Brothers (James McKee) 2011 SummerWorks review

One of the reasons I have always loved SummerWorks is for its willingness to schedule work that breaks boundaries, mixes forms, or ignores certain conventions in favour of possibility. Brothers, a melded dance and theatre piece with a side-order of cooking show, is precisely this kind of work. After leaving Factory Theatre, I remarked that it had been 40 utterly gorgeous minutes of dance and movement. Fortunately or unfortunately, however, Brothers is a 75-minute theatre piece.

Inspired by Fyodor Dostoyevsy’s The Brothers Karamazov the show gives us two men engaged in both mundane and extraordinary acts – it opens with the younger one shaving the shirtless older man with a straight razor.
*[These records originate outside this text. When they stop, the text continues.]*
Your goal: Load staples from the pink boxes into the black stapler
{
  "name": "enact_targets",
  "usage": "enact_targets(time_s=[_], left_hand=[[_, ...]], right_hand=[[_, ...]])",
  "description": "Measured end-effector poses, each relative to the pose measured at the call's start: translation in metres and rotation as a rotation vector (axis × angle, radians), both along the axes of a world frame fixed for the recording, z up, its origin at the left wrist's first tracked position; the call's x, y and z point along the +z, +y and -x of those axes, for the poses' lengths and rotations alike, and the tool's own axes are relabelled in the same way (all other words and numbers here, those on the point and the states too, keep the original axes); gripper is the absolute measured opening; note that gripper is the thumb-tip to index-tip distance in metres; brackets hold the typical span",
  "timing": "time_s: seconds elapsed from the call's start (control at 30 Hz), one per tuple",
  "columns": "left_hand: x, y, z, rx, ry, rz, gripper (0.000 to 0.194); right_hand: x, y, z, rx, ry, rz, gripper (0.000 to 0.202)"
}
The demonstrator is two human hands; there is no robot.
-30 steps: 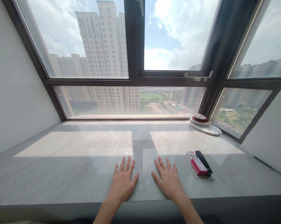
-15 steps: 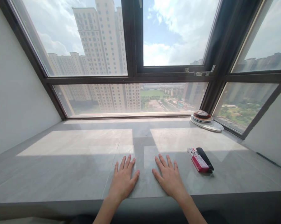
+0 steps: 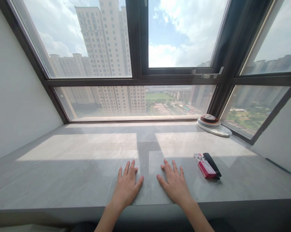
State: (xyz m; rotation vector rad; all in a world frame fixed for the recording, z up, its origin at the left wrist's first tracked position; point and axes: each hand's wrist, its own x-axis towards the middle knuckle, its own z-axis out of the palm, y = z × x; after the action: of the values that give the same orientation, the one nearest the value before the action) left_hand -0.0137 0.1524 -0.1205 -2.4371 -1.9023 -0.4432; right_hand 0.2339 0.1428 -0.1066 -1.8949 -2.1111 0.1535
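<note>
Palm down near the front edge of the grey stone windowsill (image 3: 70, 183), my left hand (image 3: 127, 185) has its fingers spread and holds nothing. My right hand (image 3: 174, 183) lies the same way a little to the right, fingers apart. In both hands the index finger looks bent. A red and white box (image 3: 206, 167) sits to the right of my right hand, the nearest object to it. Against the box's right side rests a black stapler-like object (image 3: 212, 165); its exact kind I cannot make out.
A stack of plates (image 3: 210, 121) on a larger oval plate (image 3: 222, 130) stands in the far right corner by the window frame (image 3: 135, 82). A thin dark strip (image 3: 282, 167) runs along the foot of the right wall. White walls flank both sides.
The index fingers of both hands have bent from stretched out. Both hands have shifted very slightly to the left; the box and the black object beside it stay put.
</note>
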Motion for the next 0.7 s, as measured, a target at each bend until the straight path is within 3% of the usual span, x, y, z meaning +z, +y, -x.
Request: enact_targets(time_s=[0.23,0.4,0.57,0.7], left_hand=[[-0.001,-0.002,0.0,-0.01,-0.042,-0.043,0.061],[0.016,-0.009,-0.004,-0.034,-0.159,-0.101,0.043],[0.035,-0.001,-0.035,-0.173,-0.371,0.058,0.046],[0.032,0.022,-0.069,-0.215,-0.448,0.168,0.058]], right_hand=[[0.0,-0.001,0.003,0.007,-0.025,-0.039,0.057],[-0.001,-0.004,0.003,0.07,-0.059,-0.069,0.064],[0.004,-0.008,0.006,0.226,-0.069,-0.067,0.07],[0.008,-0.01,0.006,0.305,-0.082,-0.074,0.068]])
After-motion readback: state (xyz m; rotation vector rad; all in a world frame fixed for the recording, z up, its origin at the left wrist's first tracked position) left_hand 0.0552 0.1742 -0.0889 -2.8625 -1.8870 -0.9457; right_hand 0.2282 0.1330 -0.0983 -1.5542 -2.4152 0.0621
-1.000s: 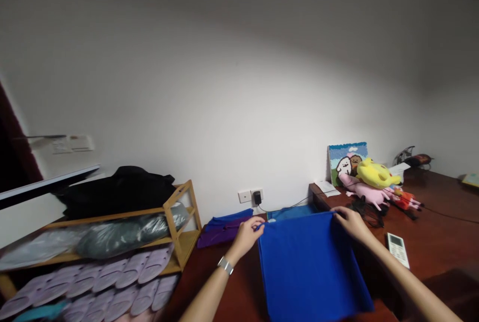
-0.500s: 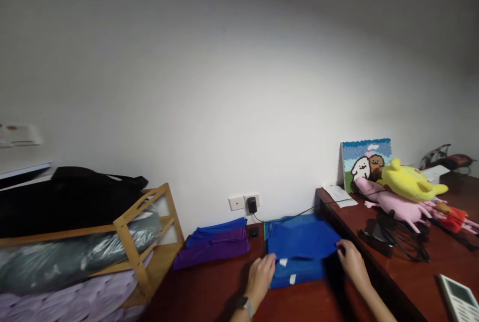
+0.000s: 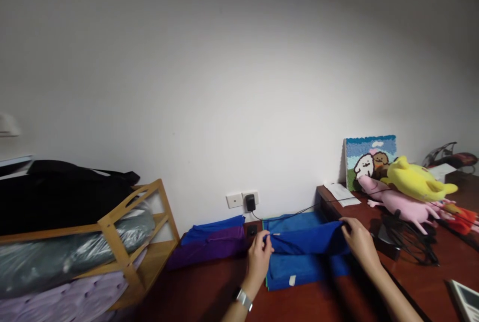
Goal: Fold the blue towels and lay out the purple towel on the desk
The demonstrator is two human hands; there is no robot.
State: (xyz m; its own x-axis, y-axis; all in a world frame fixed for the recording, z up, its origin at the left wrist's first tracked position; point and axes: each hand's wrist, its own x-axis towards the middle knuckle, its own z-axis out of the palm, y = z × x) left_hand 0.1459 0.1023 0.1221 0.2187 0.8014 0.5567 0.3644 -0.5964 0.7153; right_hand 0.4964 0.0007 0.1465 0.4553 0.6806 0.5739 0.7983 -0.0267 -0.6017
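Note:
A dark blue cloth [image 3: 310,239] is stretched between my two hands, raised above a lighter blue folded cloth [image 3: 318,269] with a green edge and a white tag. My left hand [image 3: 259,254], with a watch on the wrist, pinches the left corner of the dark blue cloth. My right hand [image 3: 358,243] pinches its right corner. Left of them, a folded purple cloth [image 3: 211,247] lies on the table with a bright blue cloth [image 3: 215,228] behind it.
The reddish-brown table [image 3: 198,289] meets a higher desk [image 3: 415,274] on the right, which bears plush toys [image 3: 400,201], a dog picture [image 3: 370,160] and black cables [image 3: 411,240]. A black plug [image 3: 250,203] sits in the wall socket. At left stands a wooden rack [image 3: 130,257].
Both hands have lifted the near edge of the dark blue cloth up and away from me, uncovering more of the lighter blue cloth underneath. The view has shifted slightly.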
They rehearse a bit of monologue, prepare dinner, bicker, discuss travel plans, and the older of the two delivers a thirteen-minute lyrical but disjointed monologue about, um, well. Freedom, I think, and responsibility, but as one analogy blended into the next I lost track a bit. It was admittedly not my favourite part, and I zoned out for a minute there, watching the play of light on skin.

The words, mostly, did not work for me. It felt stilted and strange when juxtaposed against the handsome, seamless motion both men were engaged with. The problem was compounded by some less-than-stellar elocution, and a certain amount of  incidental noise. For the first fifteen minutes of the show no one said anything, except to rehearse an audiotaped monologue into a microphone, and I started to expect a dialogueless show. I wish I’d gotten it.
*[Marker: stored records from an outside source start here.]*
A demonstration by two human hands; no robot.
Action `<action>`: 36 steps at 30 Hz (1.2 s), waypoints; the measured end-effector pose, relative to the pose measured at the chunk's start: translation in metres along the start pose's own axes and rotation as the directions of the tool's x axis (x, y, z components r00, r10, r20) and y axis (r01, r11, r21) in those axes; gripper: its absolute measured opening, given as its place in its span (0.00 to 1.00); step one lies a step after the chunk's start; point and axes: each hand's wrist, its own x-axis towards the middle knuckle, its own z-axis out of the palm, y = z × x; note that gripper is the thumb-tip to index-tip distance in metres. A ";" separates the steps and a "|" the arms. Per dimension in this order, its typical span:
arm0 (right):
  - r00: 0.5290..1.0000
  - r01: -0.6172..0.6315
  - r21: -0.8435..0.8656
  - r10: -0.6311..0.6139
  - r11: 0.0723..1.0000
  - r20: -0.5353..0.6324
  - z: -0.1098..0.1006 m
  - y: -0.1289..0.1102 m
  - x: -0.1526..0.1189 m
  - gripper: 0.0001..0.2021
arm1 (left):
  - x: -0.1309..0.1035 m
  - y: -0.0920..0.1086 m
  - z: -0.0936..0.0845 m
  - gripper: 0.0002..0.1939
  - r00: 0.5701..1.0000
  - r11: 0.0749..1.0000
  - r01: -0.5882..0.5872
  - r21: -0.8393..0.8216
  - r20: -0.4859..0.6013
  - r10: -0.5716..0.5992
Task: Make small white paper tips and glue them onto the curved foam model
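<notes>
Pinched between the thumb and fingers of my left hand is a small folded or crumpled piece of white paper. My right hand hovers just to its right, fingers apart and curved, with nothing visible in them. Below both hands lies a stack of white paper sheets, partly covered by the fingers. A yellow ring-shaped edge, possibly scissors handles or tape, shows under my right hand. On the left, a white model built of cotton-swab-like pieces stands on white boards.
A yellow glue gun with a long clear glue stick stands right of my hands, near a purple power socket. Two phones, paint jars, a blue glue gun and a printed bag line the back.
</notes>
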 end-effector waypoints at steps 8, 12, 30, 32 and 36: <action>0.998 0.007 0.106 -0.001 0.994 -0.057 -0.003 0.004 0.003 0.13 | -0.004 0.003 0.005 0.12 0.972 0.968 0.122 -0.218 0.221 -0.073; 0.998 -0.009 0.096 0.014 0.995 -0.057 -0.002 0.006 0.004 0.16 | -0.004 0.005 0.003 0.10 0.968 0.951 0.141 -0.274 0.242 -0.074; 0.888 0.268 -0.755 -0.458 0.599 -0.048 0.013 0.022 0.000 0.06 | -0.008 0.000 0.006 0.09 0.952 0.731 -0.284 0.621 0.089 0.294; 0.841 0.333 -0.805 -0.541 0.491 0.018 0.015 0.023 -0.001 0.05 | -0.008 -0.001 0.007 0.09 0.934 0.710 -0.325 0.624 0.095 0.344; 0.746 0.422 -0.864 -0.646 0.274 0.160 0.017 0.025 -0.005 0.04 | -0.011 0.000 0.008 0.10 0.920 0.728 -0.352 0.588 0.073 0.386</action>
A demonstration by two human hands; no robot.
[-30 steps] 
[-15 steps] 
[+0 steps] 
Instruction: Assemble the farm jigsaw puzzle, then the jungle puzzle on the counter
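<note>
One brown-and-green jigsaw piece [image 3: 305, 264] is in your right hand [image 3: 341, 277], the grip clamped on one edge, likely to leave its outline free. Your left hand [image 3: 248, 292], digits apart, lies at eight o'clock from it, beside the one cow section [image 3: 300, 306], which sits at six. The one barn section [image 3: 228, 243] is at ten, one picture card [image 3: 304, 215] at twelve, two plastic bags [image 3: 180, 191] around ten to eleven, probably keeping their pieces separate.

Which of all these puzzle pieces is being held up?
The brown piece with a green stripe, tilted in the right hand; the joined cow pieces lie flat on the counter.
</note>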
But oh, the dance. I admit that I deeply enjoy dance that feels masculine and fluid, and this was all that and more. Acrobatic, inventive, energetic and supremely graceful, when the movement parts of the show clicked into motion I was riveted. Elements of mime, fragments I’ve seen in figure skating choreography, contact improvisation and more got mixed together into a series of dance duets that never felt disjointed, for all that they were eclectic.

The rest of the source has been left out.